Scan the listing below for the word "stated" and copy every line that has it.

[Start of Attachment]

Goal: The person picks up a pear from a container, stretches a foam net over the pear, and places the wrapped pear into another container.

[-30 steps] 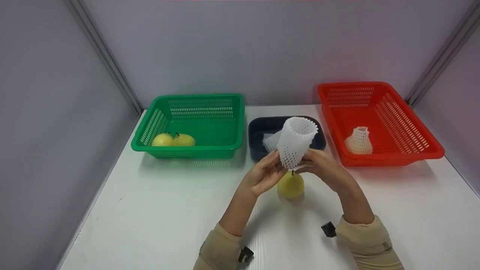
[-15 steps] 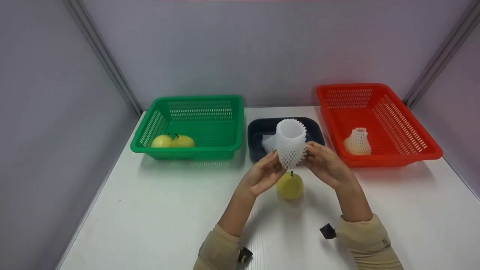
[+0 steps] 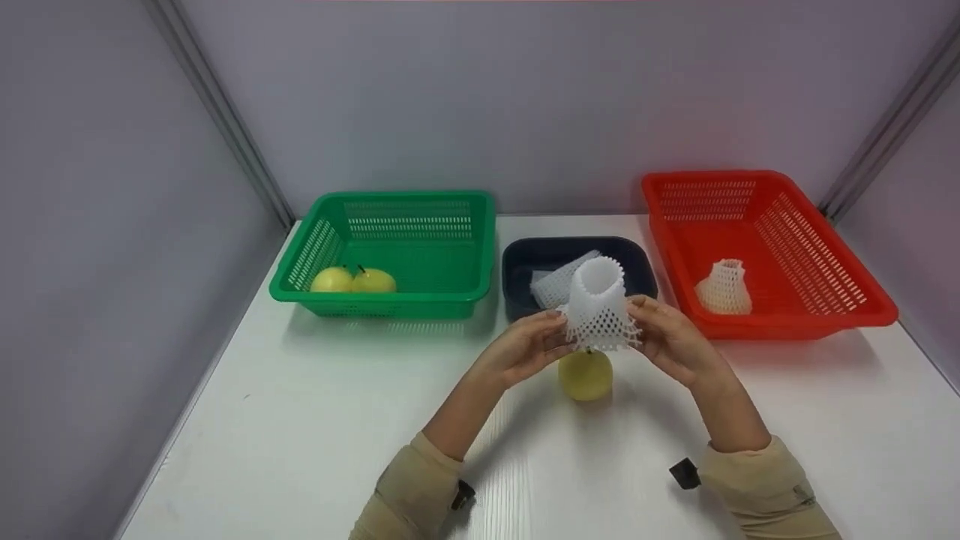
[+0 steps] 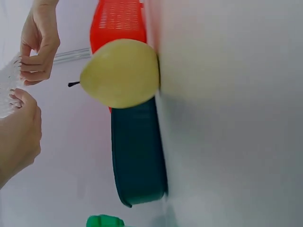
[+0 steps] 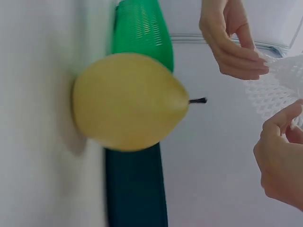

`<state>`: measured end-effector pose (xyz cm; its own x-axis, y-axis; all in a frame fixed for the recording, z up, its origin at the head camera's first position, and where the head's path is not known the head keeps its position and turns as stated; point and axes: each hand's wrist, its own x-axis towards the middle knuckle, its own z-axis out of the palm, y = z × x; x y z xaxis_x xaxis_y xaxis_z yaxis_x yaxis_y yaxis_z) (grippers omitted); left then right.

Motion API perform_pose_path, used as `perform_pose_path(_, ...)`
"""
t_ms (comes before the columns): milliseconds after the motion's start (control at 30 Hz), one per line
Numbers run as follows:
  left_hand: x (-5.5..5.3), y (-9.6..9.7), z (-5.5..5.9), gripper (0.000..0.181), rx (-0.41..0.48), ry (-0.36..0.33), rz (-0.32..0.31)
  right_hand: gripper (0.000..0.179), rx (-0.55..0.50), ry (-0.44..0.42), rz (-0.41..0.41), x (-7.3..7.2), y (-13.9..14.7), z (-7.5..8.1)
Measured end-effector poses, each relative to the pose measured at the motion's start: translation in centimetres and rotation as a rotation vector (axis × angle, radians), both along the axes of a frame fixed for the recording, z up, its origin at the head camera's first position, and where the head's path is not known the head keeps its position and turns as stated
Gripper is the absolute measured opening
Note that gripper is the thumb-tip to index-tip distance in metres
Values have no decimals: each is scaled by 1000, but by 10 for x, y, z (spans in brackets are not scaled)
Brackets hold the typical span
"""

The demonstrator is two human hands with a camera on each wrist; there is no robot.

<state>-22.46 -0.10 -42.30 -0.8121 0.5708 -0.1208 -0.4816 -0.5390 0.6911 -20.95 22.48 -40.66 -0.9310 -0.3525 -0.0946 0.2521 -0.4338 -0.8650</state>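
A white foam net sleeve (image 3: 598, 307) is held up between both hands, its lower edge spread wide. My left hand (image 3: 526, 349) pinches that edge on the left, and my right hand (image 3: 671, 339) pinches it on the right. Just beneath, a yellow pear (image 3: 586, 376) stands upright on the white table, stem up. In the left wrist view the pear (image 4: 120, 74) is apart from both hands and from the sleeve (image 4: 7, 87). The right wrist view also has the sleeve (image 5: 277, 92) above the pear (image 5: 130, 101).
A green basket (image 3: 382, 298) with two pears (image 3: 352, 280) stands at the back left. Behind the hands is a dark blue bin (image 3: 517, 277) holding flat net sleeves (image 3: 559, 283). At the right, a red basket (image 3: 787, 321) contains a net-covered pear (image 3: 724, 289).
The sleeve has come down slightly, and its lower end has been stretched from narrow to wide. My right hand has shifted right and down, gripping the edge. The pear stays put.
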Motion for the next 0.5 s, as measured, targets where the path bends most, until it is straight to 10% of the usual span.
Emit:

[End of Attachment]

Solution below:
`<state>`: measured end-effector pose (xyz cm; its own x-axis, y-axis; all in a frame fixed for the recording, z up, its origin at the head camera's first position, and where the head's path is not known the head keeps its position and turns as stated; point and axes: each hand's wrist, its own x-axis towards the middle knuckle, its own z-axis out of the palm, y = z × x; x y z xaxis_x xaxis_y xaxis_z yaxis_x yaxis_y yaxis_z) (grippers omitted); left then right.
Measured end-effector poses, each relative to the pose measured at the motion's start: translation in centimetres and rotation as a rotation vector (axis × angle, radians), both along the axes of a frame fixed for the recording, z up, its origin at the head camera's first position, and where the head's path is not known the head keeps its position and turns as stated

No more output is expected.